Re: index-pack outside of repository?

2016-12-16 Thread Junio C Hamano
Jeff King  writes:

> Ah, I only checked that it did not do anything terrible like write into
> ".git". But it looks like it still looks at the git_dir value as part of
> the collision check.
>
> Here's a patch, on top of the rest of the series.

Thanks for a quick turnaround, as always.

> -- >8 --
> Subject: [PATCH] index-pack: skip collision check when not in repository
>
> You can run "git index-pack path/to/foo.pack" outside of a
> repository to generate an index file, or just to verify the
> contents. There's no point in doing a collision check, since
> we obviously do not have any objects to collide with.
>
> The current code will blindly look in .git/objects based on
> the result of setup_git_env(). That effectively gives us the
> right answer (since we won't find any objects), but it's a
> waste of time, and it conflicts with our desire to
> eventually get rid of the "fallback to .git" behavior of
> setup_git_env().
>
> Signed-off-by: Jeff King 
> ---
> I didn't do a test, as this doesn't really have any user-visible
> behavior change.
>
> I guess technically if you had a non-repo with
> ".git/objects/12/3456..." in it we would erroneously read it, but that's
> kind of bizarre. The interesting test is that when merged with
> jk/no-looking-at-dotgit-outside-repo-final, the test in t5300 doesn't
> die.

Yes.

>
>  builtin/index-pack.c | 10 ++
>  1 file changed, 6 insertions(+), 4 deletions(-)
>
> diff --git a/builtin/index-pack.c b/builtin/index-pack.c
> index d450a6ada2..f4b87c6c9f 100644
> --- a/builtin/index-pack.c
> +++ b/builtin/index-pack.c
> @@ -787,13 +787,15 @@ static void sha1_object(const void *data, struct 
> object_entry *obj_entry,
>   const unsigned char *sha1)
>  {
>   void *new_data = NULL;
> - int collision_test_needed;
> + int collision_test_needed = 0;
>  
>   assert(data || obj_entry);
>  
> - read_lock();
> - collision_test_needed = has_sha1_file_with_flags(sha1, HAS_SHA1_QUICK);
> - read_unlock();
> + if (startup_info->have_repository) {
> + read_lock();
> + collision_test_needed = has_sha1_file_with_flags(sha1, 
> HAS_SHA1_QUICK);
> + read_unlock();
> + }
>  
>   if (collision_test_needed && !data) {
>   read_lock();


Re: index-pack outside of repository?

2016-12-16 Thread Jeff King
On Fri, Dec 16, 2016 at 10:54:13AM -0800, Junio C Hamano wrote:

> I am tempted to suggest an intermediate step that comes before
> b1ef400eec ("setup_git_env: avoid blind fall-back to ".git"",
> 2016-10-20), which is the attached, and publish that as part of an
> official release.  That way, we'll see what is broken without
> hurting people too much (unless they or their scripts care about
> extra message given to the standard error stream).  I suspect that
> released Git has a slightly larger user base than what is cooked on
> 'next'.
> 
>  environment.c | 5 -
>  1 file changed, 4 insertions(+), 1 deletion(-)
> 
> diff --git a/environment.c b/environment.c
> index 0935ec696e..88f857331e 100644
> --- a/environment.c
> +++ b/environment.c
> @@ -167,8 +167,11 @@ static void setup_git_env(void)
>   const char *replace_ref_base;
>  
>   git_dir = getenv(GIT_DIR_ENVIRONMENT);
> - if (!git_dir)
> + if (!git_dir) {
> + if (!startup_info->have_repository)
> + warning("BUG: please report this at 
> git@vger.kernel.org");
>   git_dir = DEFAULT_GIT_DIR_ENVIRONMENT;
> + }

Yes, I think this is a nice way to ease into the change.
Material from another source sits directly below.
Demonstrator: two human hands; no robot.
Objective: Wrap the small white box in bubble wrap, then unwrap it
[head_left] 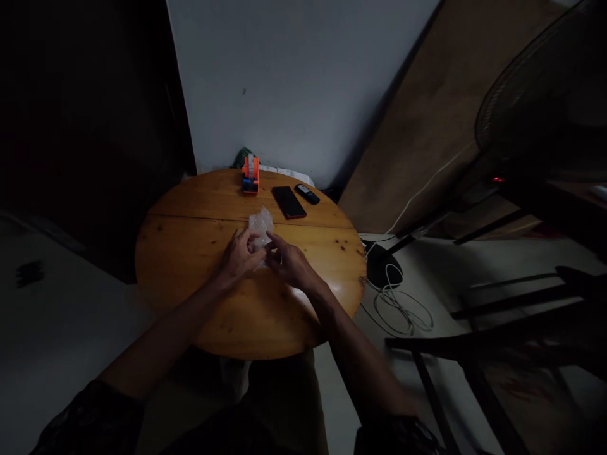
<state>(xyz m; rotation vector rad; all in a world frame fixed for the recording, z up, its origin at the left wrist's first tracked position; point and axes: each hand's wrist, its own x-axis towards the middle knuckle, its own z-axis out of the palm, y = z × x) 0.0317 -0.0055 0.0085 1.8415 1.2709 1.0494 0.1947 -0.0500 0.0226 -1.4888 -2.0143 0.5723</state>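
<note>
Bubble wrap (262,220), a small clear piece, lies on the round wooden counter (180,249) in the head view, in front of the person and between the left hand (241,254) and the right hand (288,260). Judging by its look, it should be very light and soft, limp enough to fold or crumple under slight pressure; its plastic film may slide easily on the varnished wood. The bubbles would likely pop under a hard squeeze, so a gentle pinch along an edge seems the better hold than pressing the middle.

Its far end reaches past the fingers (272,237) toward the black smartphone (289,202), while its near part sits low between the two hands, partly covered. Left fingers bend inward at its left side, thumb pointing across it; right fingers curl toward it from the other side, index tip at its right edge. Both hands look partly closed, but whether either actually pinches the film cannot be told in this dim light.
</note>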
I wish I had
thought of it when doing the original series, and we could have shipped
it in v2.11. :)

-Peff


Re: index-pack outside of repository?

2016-12-16 Thread Jeff King
On Fri, Dec 16, 2016 at 10:01:49AM -0800, Junio C Hamano wrote:

> >> I think 2/3 is a good change to ensure we get a reasonable error for
> >> "index-pack --stdin", and 3/3 is a very good cleanup.  Both of them
> >> of course are enabled by 1/3.
> >>
> >> We still fail "nongit git index-pack tmp.pack" with a BUG: though.
> >
> > Wait.  
> >
> > This only happens with a stalled-and-to-be-discarded topic on 'pu'.
> > Please don't waste time digging it (yet).
> 
> Don't wait ;-).  My mistake.  We can see t5300 broken with this
> change and b1ef400eec ("setup_git_env: avoid blind fall-back to
> ".git"", 2016-10-20) without anything else.  We still need to
> address it.

Ah, I only checked that it did not do anything terrible like write into
".git". But it looks like it still looks at the git_dir value as part of
the collision check.

Here's a patch, on top of the rest of the series.

-- >8 --
Subject: [PATCH] index-pack: skip collision check when not in repository

You can run "git index-pack path/to/foo.pack" outside of a
repository to generate an index file, or just to verify the
contents. There's no point in doing a collision check, since
we obviously do not have any objects to collide with.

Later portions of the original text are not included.